NATO’s open-door policy for qualified countries has contributed greatly to transatlantic security since the first round of enlargement in 1952, which included Turkey. Enlargement helps to ensure the Alliance’s central place as the prime guarantor of security in Europe.

The North Atlantic Treaty’s Article 10 states that any European state that is “in a position to further the principles of this Treaty and to contribute to the security of the North Atlantic area”8 can be invited to join the Alliance.

There is a lot of agreement between Washington D.C. and Ankara on the importance of NATO enlargement at a time when many others in Europe are wavering on this issue. The NATO membership aspiration of the Republic of Georgia is a great example.

Georgia’s track record as a dependable NATO partner and its geostrategic importance make a convincing case for the country’s membership to the Alliance. Since the Bucharest Summit in 2008, when NATO declared that Georgia will someday join the Alliance,9 the U.S. has been one of Tbilisi’s most outspoken supporters. For years in the U.S. there has been bipartisan support spanning multiple presidential administrations supporting Georgia’s desire to join NATO.

Recently, Turkey’s Foreign Minister Mevlüt Çavuşoğlu, called for the enlargement of NATO. Specifically, he mentioned the addition of Georgia into the Alliance. Speaking at the World Economic Forum in Davos he said: “I don’t understand why we have not invited Georgia, or we haven’t activated the action plan for Georgia to become a member.”10 He went on to say:

We [Turkey] are criticized for having relatively better relations with Russia as a neighbor, but our western friends are not agreeing to invite Georgia because they don’t want to provoke Russia. But Georgia needs us and we need an ally like Georgia. So, we need enlargement and Georgia should be made a member.11

The U.S. and Turkey want to keep NATO’s door open to new members. Both have been staunch supporters of Georgia’s membership aspirations. The two sides should work more closely together on this issue.

 

Cooperation in Central Asia and Afghanistan

Central Asia and Afghanistan is a region where the U.S. and Turkey have common and overlapping interests. Both are suspicious of growing Russian and Chinese involvement in the region. The U.S. wants European countries to tap into the region’s energy resources to reduce dependency on Russia and Turkey aims to be the energy hub that makes this possible. Turkey has major economic and trade ties to the region. According to its recently published Central Asia strategy, the U.S. wants to expand its economic relationship with the region too. Both have an interest in keeping extremism and transnational terrorism out of the region.
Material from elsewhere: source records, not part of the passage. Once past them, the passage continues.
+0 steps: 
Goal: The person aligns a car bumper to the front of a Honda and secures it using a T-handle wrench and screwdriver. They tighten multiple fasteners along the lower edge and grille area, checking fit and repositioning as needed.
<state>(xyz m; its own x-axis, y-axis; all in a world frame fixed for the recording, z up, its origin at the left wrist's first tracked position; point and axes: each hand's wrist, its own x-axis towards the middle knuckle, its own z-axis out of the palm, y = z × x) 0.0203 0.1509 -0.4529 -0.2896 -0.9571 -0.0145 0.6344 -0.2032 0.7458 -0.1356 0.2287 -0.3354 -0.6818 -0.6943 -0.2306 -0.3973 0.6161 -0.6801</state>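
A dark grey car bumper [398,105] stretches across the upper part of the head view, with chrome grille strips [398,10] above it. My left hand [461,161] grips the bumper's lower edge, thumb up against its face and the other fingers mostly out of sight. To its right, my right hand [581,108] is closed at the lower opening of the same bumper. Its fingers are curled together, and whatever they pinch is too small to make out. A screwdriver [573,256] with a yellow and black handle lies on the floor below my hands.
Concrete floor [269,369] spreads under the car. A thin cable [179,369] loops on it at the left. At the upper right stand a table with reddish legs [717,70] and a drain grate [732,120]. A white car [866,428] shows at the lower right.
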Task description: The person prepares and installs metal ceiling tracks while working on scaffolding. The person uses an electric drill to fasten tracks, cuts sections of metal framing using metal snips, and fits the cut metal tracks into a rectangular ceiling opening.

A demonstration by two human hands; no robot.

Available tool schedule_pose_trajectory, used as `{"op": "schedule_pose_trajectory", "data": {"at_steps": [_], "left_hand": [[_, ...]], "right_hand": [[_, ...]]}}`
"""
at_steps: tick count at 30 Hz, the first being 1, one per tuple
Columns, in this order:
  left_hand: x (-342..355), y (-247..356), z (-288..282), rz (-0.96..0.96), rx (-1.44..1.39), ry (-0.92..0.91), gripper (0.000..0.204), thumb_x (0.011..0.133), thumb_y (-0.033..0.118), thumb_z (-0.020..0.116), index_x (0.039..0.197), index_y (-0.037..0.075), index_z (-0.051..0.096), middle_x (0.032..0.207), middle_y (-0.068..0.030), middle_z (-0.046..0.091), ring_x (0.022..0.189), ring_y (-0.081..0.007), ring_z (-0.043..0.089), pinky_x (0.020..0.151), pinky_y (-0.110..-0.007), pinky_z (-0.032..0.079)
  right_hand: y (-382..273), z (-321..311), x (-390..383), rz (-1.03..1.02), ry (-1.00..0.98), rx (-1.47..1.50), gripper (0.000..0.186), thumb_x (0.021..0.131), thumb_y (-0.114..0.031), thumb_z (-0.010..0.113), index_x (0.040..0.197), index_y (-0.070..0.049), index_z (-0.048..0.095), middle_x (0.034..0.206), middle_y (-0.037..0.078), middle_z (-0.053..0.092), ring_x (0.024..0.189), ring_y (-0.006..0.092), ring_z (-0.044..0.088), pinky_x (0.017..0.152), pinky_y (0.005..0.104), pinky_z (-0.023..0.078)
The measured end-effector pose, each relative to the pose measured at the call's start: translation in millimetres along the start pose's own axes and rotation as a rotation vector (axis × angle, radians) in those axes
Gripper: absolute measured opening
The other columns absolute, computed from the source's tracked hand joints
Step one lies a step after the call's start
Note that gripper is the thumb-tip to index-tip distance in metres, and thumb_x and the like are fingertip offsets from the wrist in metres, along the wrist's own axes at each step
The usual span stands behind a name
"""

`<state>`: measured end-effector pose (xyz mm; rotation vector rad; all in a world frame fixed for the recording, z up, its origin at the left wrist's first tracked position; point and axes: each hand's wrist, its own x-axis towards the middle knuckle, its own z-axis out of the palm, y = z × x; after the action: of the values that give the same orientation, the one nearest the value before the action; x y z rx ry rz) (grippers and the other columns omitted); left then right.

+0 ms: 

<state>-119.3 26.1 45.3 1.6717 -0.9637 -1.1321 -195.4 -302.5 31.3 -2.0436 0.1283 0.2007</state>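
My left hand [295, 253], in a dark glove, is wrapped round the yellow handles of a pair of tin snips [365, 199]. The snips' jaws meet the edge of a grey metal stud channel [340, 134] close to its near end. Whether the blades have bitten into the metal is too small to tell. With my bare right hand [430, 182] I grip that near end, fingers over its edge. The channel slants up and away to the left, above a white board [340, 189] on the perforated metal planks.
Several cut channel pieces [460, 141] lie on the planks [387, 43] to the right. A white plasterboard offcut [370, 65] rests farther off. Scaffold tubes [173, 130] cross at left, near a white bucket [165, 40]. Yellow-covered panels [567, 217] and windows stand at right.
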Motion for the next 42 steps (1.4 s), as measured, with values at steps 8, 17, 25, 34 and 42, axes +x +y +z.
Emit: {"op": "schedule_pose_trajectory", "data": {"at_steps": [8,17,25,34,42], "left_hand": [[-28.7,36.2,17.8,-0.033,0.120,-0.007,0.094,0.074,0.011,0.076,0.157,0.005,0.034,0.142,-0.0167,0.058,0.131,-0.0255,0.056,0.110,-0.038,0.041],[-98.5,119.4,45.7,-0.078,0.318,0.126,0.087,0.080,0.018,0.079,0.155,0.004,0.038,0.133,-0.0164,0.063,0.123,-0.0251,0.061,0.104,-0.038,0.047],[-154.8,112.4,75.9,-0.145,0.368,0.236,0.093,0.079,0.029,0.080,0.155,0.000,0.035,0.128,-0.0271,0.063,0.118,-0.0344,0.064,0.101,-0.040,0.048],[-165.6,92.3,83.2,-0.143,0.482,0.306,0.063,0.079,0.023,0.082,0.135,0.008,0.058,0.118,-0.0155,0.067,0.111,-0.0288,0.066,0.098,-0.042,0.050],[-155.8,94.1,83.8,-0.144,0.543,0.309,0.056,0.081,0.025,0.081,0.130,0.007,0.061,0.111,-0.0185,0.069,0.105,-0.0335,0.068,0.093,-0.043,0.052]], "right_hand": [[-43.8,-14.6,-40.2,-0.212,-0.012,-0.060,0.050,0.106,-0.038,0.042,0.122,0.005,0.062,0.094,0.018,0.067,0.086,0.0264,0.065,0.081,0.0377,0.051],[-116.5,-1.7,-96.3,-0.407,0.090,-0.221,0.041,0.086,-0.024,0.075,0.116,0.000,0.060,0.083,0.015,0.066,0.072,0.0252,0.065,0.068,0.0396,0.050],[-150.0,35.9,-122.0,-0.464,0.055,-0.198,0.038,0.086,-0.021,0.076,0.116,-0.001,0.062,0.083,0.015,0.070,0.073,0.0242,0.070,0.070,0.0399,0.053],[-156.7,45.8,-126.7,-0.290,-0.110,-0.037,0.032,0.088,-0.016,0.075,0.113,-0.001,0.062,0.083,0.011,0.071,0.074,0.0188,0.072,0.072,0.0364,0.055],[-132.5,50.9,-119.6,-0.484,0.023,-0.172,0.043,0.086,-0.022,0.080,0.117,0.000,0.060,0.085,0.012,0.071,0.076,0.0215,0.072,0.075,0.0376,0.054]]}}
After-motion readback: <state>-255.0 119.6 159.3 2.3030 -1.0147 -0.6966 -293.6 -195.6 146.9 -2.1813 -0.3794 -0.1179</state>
The U.S. was among the first countries in the world to recognize the independence of Turkmenistan, Kazakhstan, Kyrgyzstan, Tajikistan, and Uzbekistan in the early 1990s. Since then the U.S. has built its relationships in the region on mutual issues of energy development, security (especially as it pertains to Afghanistan) and countering Russia and China.

Turkey’s influence in the region derives primarily from its cultural, linguistic, and economic links with the four ethnically Turkic Central Asian states of, Uzbekistan, Kyrgyzstan, Kazakhstan, and Turkmenistan, as well as Azerbaijan which serves as an important economic, energy and transit link between Europe and Central Asia. Turkey was the first country in the world to recognize the independence of the Central Asian countries after the fall of the Soviet Union. Billions of dollars are invested annually in the region by Turkey.12 Turkey has also “institutionalized intra-Turkic cooperation”13 by creating the Turkic-Council in 2010 whose membership includes five members: Turkey, Kazakhstan, Azerbaijan, Kyrgyzstan, and Uzbekistan.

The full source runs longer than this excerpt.